# Enclosure Heating Ideas



## Sparky85 (Aug 16, 2015)

Hey Peeps
I have a bit of a question regarding ways to heat my carpet python enclosures. For the record, I have a murray-darling carpet and a coastal carpet. Both enclosures consist of a melamime box, roughly 1500mmW x 600mmH x 600mmD. Currently I have been using 40W blue incandescent globes controlled by a thermostat, to heat the enclosures. It has come to my attention this weekend that Bunnings no longer stocks the Philips brand globes I usually buy. I have been waiting for this to happen as I know incandescent lights are being phased out. 

My problem now is finding an alternative way to heat enclosures of this size as well as being a little more efficient. I am thinking heat mats or heat cord, but im not sure exactly how to set it up or how to know what wattage/size to select? I was possibly thinking to cut out a section of the floor, replace it with a large tile and stick the heat mat to the bottom? Would this raise the ambient temperature of the enclosure enough? During the day time, I could also run a light in the enclosure to help raise the temp.

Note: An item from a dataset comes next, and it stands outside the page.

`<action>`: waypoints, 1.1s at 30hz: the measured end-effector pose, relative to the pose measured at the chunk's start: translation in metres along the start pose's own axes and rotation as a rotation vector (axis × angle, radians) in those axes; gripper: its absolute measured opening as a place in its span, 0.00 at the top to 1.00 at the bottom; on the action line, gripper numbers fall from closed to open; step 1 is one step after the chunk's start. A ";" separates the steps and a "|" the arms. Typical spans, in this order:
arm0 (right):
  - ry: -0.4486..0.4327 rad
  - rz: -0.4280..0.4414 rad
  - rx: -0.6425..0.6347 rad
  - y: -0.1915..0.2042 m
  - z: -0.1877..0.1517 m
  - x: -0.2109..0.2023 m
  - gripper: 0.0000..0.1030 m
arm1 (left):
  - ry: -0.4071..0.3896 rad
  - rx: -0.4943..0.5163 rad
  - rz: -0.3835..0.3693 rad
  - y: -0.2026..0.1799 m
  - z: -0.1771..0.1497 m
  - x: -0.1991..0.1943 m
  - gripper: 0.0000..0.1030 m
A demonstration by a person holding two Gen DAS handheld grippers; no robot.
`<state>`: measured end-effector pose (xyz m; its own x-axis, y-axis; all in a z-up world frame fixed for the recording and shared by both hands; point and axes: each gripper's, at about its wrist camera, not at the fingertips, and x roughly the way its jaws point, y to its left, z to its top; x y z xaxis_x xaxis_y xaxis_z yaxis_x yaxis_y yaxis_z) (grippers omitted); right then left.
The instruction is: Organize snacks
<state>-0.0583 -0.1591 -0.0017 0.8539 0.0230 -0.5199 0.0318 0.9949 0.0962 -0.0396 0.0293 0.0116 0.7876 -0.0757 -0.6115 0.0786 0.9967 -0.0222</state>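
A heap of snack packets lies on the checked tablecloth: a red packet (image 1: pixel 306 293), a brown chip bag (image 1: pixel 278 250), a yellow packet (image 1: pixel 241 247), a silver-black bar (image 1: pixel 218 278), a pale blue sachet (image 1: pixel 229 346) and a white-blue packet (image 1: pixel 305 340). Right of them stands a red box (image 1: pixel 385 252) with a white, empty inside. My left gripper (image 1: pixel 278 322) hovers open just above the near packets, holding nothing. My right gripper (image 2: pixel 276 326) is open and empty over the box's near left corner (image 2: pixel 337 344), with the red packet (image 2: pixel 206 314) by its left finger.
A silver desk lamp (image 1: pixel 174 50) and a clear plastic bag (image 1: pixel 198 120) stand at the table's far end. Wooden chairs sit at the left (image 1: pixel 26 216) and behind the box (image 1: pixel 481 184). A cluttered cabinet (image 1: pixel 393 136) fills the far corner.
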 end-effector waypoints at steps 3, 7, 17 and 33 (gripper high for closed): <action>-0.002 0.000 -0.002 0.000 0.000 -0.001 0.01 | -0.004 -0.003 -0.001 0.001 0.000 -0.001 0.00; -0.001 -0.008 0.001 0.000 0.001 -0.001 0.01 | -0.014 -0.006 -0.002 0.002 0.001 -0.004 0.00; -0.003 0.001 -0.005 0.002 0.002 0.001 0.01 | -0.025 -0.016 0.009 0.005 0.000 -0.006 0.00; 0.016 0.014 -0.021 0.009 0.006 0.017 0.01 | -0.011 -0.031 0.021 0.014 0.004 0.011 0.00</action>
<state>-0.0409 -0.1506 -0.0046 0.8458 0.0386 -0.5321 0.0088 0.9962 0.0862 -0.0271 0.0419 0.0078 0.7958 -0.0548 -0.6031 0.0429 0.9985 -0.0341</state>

Probably a dumb question since I have had my pythons for 14 and 9 years respectively. But I just have not had to think about it until now.

Cheers


----------



## cagey (Aug 16, 2015)

I use heat panels in my enclosures and they work very well, there is one brand that does not need a cover. For arboreal snakes I use a heat gradient from top to bottom of the enclosure.


----------



## Wokka (Aug 17, 2015)

Any heating via radiant heat , where the heat travels thru the air is less efficient than conductive heat where the animal contacts a heated surface. It is also easier to provide a temperature gradient using a conductive heat source. It is unusual that the ambient temperature can be too low, but I suppose in extreme conditions that could be the case. in Australia the problem is normally in providing a low enough ambient temperature in Summer to allow the animal to thermoregulate, so dont worry if the air is cool as long as there is access to the required "hot" temperature.


----------